School Trauma - What´s Your Wound?
- info284142
- Nov 23
- 5 min read

As a therapist and teacher I have worked with 100s of people from a myriad of backgrounds, and I’ve noticed something over the years:
No matter whether we thrived at school or struggled through every lesson, most of us carry some kind of wound from our education or lack of it.
For those of us who excelled academically, the wound often hides beneath perfectionism. When our identity forms around being “the one who knows,” it becomes frightening to be a beginner again — to step into a space where you don’t yet understand, don’t yet shine, don’t yet feel competent. Many people who were straight-A students find that the hardest part of learning later in life is letting go of the part of them that needs to perform, excel and seek endless external validation. Learning creates a quiet internal pressure that we are afraid to revisit.

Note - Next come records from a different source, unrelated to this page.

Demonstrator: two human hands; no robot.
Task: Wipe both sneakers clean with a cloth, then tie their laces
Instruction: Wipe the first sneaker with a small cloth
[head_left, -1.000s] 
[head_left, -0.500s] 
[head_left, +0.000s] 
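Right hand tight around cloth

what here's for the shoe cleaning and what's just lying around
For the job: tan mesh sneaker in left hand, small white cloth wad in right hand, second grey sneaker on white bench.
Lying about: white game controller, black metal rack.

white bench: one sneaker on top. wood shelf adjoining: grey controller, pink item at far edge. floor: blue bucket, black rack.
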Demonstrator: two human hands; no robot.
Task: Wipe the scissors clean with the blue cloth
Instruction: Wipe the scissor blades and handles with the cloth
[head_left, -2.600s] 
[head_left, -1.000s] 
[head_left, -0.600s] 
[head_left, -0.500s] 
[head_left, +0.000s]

And for those of us who didn’t fit the narrow mould of traditional schooling — those who were dyslexic, dyspraxic, ADHD, daydreamers, creatives, highly sensitive, or simply not built for memorising facts on demand — the wound looks different. It’s the paralysing fear of not being “good enough,” of being judged by outdated academic standards, of being measured in a way that never captures our actual intelligence (that we may doubt even exists).
Which are you? What happened to you? What messages overt and covert where you given about your intelligence, your capacity and your competence? How have they got tangled in to your sense Self and how you move through the world?
The joy of learning was stolen from all of us at a young age. And as such, regardless of the details, many experience the same hesitation as they consider signing up on this training, or they approach the evaluation phase towards the end.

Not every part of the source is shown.